Supprimer les allocations des chômeurs inactifs depuis deux ans? Pour le PS, c’est non! “On parle d’imposer un ‘emploi de base’ à un demandeur d’emploi après deux ans d’inactivité, souligne Pierre-Yves Dermagne. S’il refuse, il perdra ses droits en protection sociale, pension, etc. Sur ce point, les libéraux prennent aussi le problème à l’envers. Selon eux, le principal souci, c’est l’inactivité. Et pas le fait d’empêcher des gens de sombrer dans la pauvreté.”

La perspective des sanctions a un impact limité sur le retour à l’emploi, toutes études le montrent, ajoute le vice-Premier PS. De plus, ces exclusions n’ont que peu d’effets sur les finances publiques. Car il est prouvé que les anciens bénéficiaires se tournent vers d’autres types d’allocations. Enfin, une personne qui perd ses droits au chômage se verra exclue dans le même temps de toute une série de mesures d’accompagnement vers l’emploi.”

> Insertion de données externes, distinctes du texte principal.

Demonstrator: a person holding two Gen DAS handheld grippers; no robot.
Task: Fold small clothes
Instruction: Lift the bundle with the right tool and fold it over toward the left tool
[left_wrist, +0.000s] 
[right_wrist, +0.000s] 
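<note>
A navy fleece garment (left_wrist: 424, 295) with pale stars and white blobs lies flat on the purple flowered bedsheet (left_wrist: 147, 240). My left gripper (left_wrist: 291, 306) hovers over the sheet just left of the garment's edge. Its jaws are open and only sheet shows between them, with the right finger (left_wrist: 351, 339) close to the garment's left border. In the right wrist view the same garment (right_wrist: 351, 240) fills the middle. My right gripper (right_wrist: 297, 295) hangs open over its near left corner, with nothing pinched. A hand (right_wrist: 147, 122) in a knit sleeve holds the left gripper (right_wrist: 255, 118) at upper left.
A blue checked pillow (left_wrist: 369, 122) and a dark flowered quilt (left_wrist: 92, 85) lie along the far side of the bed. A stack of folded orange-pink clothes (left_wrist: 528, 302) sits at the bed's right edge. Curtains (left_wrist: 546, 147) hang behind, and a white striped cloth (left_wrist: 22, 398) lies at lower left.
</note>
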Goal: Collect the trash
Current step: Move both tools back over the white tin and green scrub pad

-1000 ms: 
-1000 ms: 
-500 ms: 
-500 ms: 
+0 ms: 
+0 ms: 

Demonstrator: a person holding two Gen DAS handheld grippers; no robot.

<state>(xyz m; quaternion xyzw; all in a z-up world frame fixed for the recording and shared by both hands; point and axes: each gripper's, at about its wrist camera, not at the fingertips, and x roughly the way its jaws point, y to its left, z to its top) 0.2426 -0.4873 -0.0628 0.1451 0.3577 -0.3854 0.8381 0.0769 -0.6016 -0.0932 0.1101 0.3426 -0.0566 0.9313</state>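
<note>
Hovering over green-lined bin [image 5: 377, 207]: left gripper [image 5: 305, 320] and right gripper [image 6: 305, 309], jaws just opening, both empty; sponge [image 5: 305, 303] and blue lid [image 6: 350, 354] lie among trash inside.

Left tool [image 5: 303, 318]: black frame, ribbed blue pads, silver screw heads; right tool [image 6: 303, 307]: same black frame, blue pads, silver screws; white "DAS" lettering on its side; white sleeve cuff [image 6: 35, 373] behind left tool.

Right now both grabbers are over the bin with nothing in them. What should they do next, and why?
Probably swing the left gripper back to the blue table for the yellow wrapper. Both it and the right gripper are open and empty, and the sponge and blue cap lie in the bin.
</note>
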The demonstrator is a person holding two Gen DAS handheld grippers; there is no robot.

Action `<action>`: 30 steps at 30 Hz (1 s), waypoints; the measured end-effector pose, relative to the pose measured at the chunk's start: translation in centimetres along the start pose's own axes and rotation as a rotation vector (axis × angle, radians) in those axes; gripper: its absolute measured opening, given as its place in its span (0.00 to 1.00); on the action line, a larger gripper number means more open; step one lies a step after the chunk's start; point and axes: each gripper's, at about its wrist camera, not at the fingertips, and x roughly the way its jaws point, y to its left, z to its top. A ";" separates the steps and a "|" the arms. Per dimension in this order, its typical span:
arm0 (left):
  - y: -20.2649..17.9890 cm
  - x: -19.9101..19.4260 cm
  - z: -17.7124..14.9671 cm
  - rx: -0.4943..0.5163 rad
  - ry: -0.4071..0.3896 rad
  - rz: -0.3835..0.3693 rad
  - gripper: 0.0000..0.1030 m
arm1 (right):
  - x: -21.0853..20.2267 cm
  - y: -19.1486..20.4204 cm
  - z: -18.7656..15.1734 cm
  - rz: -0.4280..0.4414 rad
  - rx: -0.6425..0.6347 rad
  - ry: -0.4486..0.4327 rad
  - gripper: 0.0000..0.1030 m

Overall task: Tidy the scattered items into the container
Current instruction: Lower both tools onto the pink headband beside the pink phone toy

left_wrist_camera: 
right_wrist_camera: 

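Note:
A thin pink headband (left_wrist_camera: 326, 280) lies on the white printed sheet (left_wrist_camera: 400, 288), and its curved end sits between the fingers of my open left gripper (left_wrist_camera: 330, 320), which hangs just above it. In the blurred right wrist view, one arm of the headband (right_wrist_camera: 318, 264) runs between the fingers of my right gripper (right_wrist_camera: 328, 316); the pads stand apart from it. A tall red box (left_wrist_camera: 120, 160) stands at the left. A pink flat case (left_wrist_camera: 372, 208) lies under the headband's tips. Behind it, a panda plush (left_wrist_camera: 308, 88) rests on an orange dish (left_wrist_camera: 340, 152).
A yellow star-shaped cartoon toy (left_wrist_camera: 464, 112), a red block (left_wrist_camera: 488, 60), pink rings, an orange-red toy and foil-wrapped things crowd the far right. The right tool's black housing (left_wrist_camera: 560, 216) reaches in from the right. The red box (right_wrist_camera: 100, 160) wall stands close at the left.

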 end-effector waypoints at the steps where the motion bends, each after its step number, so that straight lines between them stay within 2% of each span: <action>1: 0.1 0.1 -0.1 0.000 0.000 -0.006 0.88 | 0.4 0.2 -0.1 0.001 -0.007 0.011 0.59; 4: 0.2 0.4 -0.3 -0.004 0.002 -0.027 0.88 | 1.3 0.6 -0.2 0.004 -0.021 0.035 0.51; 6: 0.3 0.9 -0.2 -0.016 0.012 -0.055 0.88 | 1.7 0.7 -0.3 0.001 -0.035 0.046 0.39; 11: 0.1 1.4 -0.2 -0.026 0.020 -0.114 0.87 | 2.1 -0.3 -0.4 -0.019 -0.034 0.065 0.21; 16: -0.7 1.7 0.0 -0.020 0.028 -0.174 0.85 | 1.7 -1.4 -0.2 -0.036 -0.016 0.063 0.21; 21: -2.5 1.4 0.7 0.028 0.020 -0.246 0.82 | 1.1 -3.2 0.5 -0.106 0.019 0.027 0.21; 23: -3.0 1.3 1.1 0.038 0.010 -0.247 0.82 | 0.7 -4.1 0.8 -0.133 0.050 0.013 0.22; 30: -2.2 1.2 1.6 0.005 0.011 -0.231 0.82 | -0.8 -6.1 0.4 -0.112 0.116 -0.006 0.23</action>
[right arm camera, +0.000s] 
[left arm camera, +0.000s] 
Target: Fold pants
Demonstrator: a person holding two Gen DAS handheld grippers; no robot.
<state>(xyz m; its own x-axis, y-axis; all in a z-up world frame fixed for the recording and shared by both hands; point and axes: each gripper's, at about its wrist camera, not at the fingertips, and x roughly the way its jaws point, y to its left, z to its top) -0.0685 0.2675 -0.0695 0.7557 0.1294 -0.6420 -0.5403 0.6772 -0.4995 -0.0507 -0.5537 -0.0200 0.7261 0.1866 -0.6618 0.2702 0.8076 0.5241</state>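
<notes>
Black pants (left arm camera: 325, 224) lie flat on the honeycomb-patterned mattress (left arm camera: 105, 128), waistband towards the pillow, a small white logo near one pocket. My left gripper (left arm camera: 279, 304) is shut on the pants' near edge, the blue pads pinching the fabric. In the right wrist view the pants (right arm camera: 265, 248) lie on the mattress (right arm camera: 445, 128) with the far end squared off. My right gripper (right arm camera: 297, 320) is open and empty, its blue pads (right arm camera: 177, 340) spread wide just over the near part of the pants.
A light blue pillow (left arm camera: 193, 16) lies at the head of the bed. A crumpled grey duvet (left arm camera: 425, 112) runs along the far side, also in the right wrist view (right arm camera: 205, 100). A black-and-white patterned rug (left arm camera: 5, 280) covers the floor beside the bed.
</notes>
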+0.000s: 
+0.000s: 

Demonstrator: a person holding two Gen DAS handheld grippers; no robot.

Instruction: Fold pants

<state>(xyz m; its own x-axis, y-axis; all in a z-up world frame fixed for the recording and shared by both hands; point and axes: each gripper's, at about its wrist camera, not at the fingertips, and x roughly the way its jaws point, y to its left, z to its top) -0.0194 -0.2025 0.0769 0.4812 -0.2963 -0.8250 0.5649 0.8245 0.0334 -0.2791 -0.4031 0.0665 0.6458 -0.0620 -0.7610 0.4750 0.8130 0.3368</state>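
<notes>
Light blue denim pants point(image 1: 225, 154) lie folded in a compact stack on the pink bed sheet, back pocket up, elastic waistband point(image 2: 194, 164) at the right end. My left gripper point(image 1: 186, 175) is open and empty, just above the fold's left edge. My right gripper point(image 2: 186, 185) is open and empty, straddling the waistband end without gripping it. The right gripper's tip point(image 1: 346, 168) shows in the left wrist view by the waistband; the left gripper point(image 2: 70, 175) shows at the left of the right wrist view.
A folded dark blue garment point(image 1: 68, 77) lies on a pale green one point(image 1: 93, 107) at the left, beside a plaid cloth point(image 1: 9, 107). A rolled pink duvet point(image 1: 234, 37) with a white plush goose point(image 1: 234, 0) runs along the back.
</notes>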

Conclusion: “La droite n’a que les mots exclusion et sanction à la bouche. On ne l’entend jamais parler réellement de ‘formation’ (et d’obligations pour l’employeur de former ses travailleurs, par exemple). De manière générale, la différence entre le travail et l’inactivité doit être plus grande. Je continue à plaider pour un salaire minimum revu à la hausse, au-delà de ce que nous avons déjà fait sous ce gouvernement. La réduction des pièges à l’emploi pourrait motiver les chômeurs longue durée à retrouver un emploi.”